### PROBLEM DESCRIPTION
Look for the word "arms" in the records, and copy each line where it appears.

### PROVIDED RECORDS
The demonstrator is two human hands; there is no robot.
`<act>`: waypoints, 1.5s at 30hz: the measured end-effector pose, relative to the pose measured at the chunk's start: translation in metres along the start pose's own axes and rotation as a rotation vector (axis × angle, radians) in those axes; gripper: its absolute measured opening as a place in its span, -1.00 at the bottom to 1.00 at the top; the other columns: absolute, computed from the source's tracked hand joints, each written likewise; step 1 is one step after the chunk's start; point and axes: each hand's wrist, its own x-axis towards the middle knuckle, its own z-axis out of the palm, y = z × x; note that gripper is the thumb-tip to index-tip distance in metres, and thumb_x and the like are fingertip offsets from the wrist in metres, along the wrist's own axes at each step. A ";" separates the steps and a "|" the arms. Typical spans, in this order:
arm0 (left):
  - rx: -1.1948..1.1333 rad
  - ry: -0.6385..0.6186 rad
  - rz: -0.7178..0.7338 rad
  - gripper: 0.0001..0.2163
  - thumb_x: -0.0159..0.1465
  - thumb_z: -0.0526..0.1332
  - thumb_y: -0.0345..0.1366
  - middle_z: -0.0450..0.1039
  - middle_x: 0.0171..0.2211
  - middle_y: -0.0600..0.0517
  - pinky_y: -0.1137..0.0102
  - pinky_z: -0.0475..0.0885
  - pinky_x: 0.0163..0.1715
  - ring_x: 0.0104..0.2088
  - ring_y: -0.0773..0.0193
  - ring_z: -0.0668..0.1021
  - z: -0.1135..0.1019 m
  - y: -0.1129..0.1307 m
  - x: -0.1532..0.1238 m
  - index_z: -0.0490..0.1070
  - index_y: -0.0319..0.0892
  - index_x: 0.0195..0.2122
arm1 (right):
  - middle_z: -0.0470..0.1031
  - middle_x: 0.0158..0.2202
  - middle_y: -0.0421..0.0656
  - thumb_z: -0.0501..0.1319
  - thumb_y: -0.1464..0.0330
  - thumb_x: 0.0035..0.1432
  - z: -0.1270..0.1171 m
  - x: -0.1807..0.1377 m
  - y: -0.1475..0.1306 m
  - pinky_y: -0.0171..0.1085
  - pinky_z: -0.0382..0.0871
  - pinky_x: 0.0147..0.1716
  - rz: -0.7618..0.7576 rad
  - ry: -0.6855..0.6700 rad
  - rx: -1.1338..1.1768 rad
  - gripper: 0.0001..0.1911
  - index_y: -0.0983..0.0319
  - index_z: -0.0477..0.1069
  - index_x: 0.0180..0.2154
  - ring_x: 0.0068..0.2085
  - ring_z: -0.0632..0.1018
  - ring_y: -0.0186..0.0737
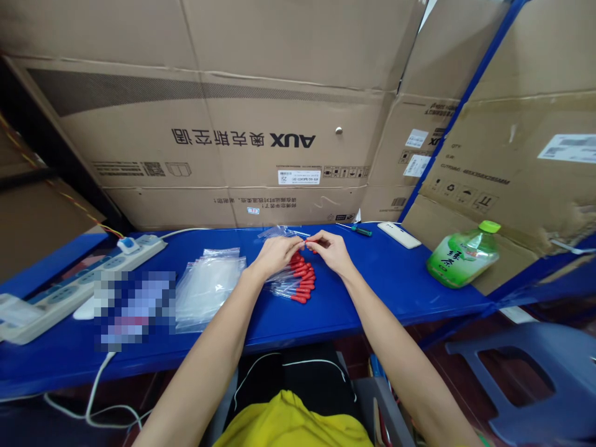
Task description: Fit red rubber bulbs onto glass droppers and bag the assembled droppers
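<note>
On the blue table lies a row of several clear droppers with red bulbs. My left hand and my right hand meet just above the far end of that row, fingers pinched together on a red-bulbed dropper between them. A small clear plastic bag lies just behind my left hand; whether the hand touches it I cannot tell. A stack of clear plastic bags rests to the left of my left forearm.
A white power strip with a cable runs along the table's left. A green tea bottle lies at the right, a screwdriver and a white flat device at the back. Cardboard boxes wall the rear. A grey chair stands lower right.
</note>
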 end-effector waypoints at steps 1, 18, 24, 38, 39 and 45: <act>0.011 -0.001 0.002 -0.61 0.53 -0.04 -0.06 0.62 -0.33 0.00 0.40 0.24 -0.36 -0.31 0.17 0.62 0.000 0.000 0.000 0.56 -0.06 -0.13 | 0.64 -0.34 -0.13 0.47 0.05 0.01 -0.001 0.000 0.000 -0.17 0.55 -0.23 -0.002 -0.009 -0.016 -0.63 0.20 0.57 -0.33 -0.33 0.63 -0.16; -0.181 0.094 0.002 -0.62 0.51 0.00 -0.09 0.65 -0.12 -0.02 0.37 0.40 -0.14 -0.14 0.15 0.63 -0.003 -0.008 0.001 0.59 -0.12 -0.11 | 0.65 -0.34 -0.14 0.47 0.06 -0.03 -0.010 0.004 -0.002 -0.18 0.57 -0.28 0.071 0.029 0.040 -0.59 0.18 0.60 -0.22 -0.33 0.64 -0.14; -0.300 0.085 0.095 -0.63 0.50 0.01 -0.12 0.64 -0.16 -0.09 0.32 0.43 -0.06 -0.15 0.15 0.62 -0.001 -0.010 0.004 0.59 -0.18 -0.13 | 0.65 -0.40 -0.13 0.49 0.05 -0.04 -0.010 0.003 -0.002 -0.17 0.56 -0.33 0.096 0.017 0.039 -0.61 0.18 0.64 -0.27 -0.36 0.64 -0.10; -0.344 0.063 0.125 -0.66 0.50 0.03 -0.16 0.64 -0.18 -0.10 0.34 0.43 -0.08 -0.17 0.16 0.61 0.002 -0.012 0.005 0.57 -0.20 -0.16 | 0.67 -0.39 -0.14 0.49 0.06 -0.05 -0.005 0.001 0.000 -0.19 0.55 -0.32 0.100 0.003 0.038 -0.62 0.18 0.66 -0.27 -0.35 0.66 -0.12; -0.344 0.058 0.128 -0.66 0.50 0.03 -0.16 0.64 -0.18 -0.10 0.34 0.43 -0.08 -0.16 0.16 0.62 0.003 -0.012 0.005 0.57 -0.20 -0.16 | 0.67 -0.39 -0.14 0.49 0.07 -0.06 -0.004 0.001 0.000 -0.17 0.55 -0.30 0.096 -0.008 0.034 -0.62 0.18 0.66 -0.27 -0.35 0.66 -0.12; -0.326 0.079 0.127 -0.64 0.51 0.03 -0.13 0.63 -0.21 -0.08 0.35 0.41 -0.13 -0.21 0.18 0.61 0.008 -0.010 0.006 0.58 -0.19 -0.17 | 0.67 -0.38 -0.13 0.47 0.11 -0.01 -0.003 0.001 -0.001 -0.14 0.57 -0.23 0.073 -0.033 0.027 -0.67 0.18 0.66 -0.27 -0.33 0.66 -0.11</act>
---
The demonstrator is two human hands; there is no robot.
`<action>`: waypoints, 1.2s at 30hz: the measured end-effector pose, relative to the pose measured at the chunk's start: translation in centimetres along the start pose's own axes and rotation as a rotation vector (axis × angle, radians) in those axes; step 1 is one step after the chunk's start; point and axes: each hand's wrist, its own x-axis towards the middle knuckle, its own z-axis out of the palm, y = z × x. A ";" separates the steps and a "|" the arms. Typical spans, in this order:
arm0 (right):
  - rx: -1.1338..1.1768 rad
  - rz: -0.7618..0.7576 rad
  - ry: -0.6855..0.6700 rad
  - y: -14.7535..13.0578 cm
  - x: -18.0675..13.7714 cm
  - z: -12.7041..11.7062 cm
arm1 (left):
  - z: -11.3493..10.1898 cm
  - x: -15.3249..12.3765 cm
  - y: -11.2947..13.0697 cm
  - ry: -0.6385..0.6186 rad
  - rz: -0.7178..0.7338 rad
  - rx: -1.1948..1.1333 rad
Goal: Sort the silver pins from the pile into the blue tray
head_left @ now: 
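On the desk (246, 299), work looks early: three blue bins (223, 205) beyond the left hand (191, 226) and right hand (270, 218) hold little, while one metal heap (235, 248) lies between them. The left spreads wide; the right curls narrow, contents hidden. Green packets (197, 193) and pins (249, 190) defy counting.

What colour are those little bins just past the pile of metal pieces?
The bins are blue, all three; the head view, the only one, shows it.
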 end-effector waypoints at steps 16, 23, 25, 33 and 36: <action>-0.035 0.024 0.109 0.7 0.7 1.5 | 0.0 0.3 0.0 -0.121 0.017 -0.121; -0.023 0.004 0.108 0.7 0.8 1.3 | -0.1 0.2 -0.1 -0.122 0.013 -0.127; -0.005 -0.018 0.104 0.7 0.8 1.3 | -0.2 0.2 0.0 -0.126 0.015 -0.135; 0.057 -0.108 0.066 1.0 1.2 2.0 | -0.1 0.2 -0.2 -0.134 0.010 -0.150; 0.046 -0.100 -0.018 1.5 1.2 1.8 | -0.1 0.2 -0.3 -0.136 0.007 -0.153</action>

### YOUR SOLUTION
`<act>`: waypoints, 1.5s at 30hz: the measured end-effector pose, relative to the pose measured at the chunk's start: translation in metres along the start pose's own axes and rotation as a rotation vector (axis × angle, radians) in those axes; gripper: its absolute measured opening as a place in its span, -1.00 at the bottom to 1.00 at the top; the other columns: absolute, computed from the source's tracked hand joints, each written likewise; step 1 is one step after the chunk's start; point and axes: each hand's wrist, its own x-axis towards the middle knuckle, its own z-axis out of the palm, y = z × x; note that gripper is the thumb-tip to index-tip distance in metres, and thumb_x and the like are fingertip offsets from the wrist in metres, along the wrist's own axes at each step. A ";" separates the steps and a "|" the arms. Typical spans, in this order:
`<action>`: waypoints, 1.2s at 30hz: the measured end-effector pose, relative to the pose measured at the chunk's start: translation in centimetres along the start pose's own axes and rotation as a rotation vector (axis × angle, radians) in those axes; step 1 is one step after the chunk's start; point and axes: each hand's wrist, its own x-axis towards the middle knuckle, its own z-axis out of the palm, y = z × x. A ";" separates the steps and a "|" the arms. Typical spans, in this order:

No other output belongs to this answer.